# Activity
Return the data verbatim, without pictures.

──────── Input data

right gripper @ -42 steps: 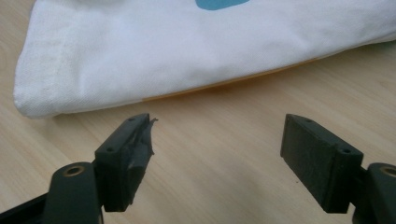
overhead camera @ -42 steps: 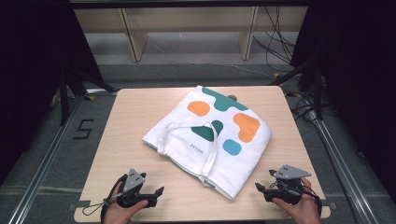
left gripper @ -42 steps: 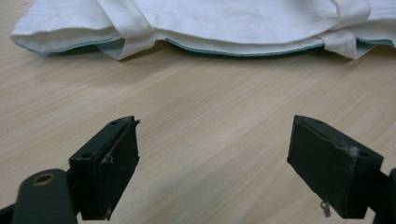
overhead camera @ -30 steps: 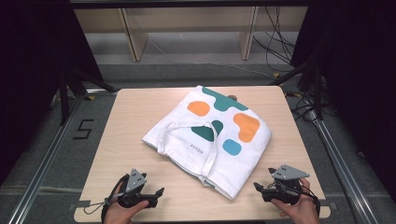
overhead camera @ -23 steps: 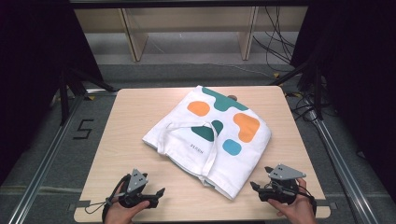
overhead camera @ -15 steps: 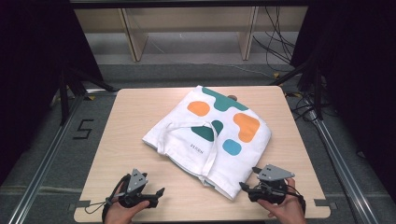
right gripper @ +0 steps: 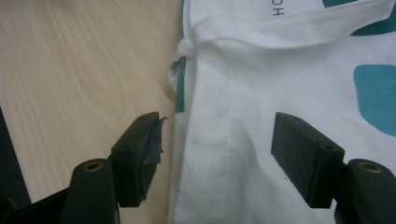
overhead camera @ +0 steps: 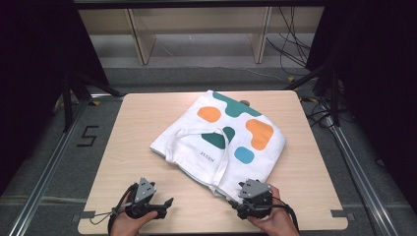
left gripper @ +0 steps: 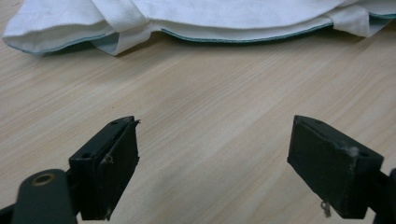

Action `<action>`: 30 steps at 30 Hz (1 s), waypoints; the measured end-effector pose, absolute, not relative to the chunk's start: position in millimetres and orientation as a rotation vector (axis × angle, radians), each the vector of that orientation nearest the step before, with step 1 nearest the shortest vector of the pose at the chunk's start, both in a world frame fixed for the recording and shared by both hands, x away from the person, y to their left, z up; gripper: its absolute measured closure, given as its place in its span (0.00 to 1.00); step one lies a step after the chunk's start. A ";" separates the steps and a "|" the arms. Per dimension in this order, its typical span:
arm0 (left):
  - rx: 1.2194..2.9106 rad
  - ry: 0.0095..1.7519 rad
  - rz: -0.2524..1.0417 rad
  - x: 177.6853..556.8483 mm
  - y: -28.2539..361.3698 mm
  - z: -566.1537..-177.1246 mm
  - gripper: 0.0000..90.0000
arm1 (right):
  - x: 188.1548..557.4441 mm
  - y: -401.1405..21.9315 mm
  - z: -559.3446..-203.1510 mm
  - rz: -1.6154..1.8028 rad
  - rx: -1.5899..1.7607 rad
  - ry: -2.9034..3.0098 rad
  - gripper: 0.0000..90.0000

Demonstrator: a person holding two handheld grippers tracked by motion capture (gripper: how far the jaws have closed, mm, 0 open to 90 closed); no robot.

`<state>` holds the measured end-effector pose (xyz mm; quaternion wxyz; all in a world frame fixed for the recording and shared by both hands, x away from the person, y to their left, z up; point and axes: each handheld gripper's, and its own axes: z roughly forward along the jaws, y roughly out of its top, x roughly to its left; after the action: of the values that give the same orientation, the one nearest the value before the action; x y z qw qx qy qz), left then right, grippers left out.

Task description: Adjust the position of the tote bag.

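Note:
A white tote bag [overhead camera: 221, 142] with teal, orange and blue blobs lies flat in the middle of the wooden table [overhead camera: 142, 123], its straps [overhead camera: 221, 162] folded over it. My right gripper [overhead camera: 241, 199] sits at the bag's near corner. In the right gripper view the white cloth [right gripper: 224, 154] lies between the jaws of the right gripper [right gripper: 219, 156]. Those jaws have just been closing, but the pads stand apart from the cloth. My left gripper [overhead camera: 164, 206] rests near the front edge. The left gripper [left gripper: 215, 163] is open over bare wood, with the bag's edge [left gripper: 243, 39] farther ahead.
The table's front edge [overhead camera: 211, 228] runs just behind both hands. Metal rails [overhead camera: 44, 182] flank the table. Wooden shelf legs [overhead camera: 140, 34] and cables [overhead camera: 290, 34] stand on the floor beyond the far edge. Bare wood [overhead camera: 128, 162] lies left of the bag.
My right gripper has slid left along the front of the table, from the bare right side to the bag's near corner. The left gripper has stayed put.

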<state>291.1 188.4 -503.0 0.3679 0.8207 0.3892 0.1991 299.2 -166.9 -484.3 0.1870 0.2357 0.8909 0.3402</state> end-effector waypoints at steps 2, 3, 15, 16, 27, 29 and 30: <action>2.120 0.981 0.521 291.3 189.3 -502.8 0.17 | 300.0 -165.6 -486.7 0.932 0.652 2.523 0.43; 2.122 0.985 0.518 291.3 189.3 -502.2 0.17 | 299.6 -165.9 -487.2 0.909 0.687 2.524 0.44; 2.068 1.029 0.560 290.5 192.6 -499.9 0.18 | 290.0 -192.9 -485.1 0.787 0.667 2.502 0.77; 2.070 1.014 0.588 291.2 193.7 -498.6 0.18 | 290.7 -200.2 -484.5 0.754 0.641 2.493 0.79; 2.061 1.028 0.585 305.1 190.2 -499.6 0.21 | 300.7 -250.8 -475.8 0.735 0.712 2.395 0.90; 2.079 1.047 0.611 308.3 186.3 -500.6 0.21 | 302.7 -255.4 -475.3 0.741 0.726 2.395 0.90; 2.129 1.038 0.626 309.7 186.2 -500.0 0.21 | 303.7 -257.3 -475.1 0.753 0.743 2.390 0.90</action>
<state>309.7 186.2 -500.0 0.3390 0.8174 0.3987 0.2405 303.7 -257.3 -475.1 0.2610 0.2746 0.8827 0.2782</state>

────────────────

# Answer to the exercise
right gripper @ -42 steps: 
overhead camera @ -42 steps: 
left gripper @ -42 steps: 
overhead camera @ -30 steps: 
overhead camera @ -23 steps: 
overhead camera @ -15 steps: 
right gripper @ +0 steps: 
overhead camera @ +0 steps: 
left gripper @ +0 steps: 

Action `<action>`: 30 steps at 30 Hz (1 s), waypoints; the measured end-effector pose, absolute, not relative to the chunk's start: position in millimetres and orientation as a rotation vector (axis × angle, radians), each the vector of that orientation nearest the step before, with step 1 nearest the shortest vector of the pose at the chunk's start, both in a world frame fixed for the recording and shared by both hands, x away from the person, y to their left, z up; gripper: its absolute measured closure, given as its place in its span (0.00 to 1.00); step one lies a step after the chunk's start. A ";" separates the steps and a "|" the arms. Per dimension in this order, its typical span:
arm0 (left):
  - rx: 1.2194..2.9106 rad
  - ry: 0.0095..1.7519 rad
  - rz: -0.2524..1.0417 rad
  - x: 177.6853..556.8483 mm
  - y: -28.2539..361.3698 mm
  - z: -566.1537..-177.1246 mm
  - gripper: 0.0000..90.0000
arm1 (right):
  - x: 188.1548..557.4441 mm
  - y: -401.1405..21.9315 mm
  - z: -559.3446..-203.1510 mm
  - rz: -1.6154..1.8028 rad
  - rx: -1.5899..1.7607 rad
  - ry: -2.9034..3.0098 rad
  - gripper: 0.0000..90.0000

Demonstrator: a person holding two handheld grippers tracked by motion capture (gripper: how far the jaws have closed, mm, 0 open to 90 closed); no robot.

`<state>` holds the measured end-effector pose (xyz mm; quaternion wxyz; all in a world frame fixed for the recording and shared by both hands, x away from the person, y to their left, z up; point and axes: each handheld gripper's, and its own axes: z roughly forward along the jaws, y roughly out of its top, x roughly to its left; after the action: of the values that give the same orientation, the one nearest the value before the action; x y z qw qx qy qz), left then right, grippers left out.

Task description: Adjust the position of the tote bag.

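Note:
A white tote bag [overhead camera: 221, 142] with teal, orange and blue blobs lies flat in the middle of the wooden table [overhead camera: 142, 123], its straps [overhead camera: 221, 162] folded over it. My right gripper [overhead camera: 241, 199] sits at the bag's near corner. In the right gripper view the white cloth [right gripper: 224, 154] lies between the jaws of the right gripper [right gripper: 219, 156]. Those jaws have just been closing, but the pads stand apart from the cloth. My left gripper [overhead camera: 164, 206] rests near the front edge. The left gripper [left gripper: 215, 163] is open over bare wood, with the bag's edge [left gripper: 243, 39] farther ahead.
The table's front edge [overhead camera: 211, 228] runs just behind both hands. Metal rails [overhead camera: 44, 182] flank the table. Wooden shelf legs [overhead camera: 140, 34] and cables [overhead camera: 290, 34] stand on the floor beyond the far edge. Bare wood [overhead camera: 128, 162] lies left of the bag.
My right gripper has slid left along the front of the table, from the bare right side to the bag's near corner. The left gripper has stayed put.
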
<state>291.1 188.4 -503.0 0.3679 0.8207 0.3892 0.1991 299.2 -166.9 -484.3 0.1870 0.2357 0.8909 0.3402</state> end-effector waypoints at steps 2, 3, 15, 16, 27, 29 and 30: <action>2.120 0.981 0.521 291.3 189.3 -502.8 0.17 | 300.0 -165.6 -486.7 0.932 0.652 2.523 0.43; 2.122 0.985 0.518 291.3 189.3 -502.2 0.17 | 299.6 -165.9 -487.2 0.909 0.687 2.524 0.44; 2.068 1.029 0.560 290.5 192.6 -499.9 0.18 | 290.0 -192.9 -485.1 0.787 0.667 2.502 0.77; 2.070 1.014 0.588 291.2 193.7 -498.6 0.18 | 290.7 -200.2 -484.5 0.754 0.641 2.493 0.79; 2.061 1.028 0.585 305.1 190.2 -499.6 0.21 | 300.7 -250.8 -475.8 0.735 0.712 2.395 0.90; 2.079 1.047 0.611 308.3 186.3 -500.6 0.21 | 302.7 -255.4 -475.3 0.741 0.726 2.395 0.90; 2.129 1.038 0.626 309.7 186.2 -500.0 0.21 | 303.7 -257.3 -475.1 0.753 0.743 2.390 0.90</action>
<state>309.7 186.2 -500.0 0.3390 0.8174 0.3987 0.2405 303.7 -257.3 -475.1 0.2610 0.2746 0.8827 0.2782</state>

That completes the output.